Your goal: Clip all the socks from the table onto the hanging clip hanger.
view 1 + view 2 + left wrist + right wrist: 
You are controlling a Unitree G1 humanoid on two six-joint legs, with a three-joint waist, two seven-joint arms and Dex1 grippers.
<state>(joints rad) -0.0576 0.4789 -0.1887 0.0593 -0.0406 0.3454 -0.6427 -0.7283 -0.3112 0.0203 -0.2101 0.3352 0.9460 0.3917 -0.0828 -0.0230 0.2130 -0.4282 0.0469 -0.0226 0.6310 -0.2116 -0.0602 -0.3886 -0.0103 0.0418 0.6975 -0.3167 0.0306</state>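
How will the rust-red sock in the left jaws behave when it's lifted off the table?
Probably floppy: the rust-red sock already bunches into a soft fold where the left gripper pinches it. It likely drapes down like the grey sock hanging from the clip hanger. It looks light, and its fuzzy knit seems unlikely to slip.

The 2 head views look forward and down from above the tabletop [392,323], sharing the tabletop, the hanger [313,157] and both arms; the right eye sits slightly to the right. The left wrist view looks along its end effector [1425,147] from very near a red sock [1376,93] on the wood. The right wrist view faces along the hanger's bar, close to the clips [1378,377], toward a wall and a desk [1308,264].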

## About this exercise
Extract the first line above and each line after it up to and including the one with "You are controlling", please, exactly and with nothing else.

## Completed task
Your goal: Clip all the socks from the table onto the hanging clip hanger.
view 1 + view 2 + left wrist + right wrist: 
You are controlling a Unitree G1 humanoid on two six-joint legs, with a three-joint waist, two seven-joint arms and Dex1 grippers.

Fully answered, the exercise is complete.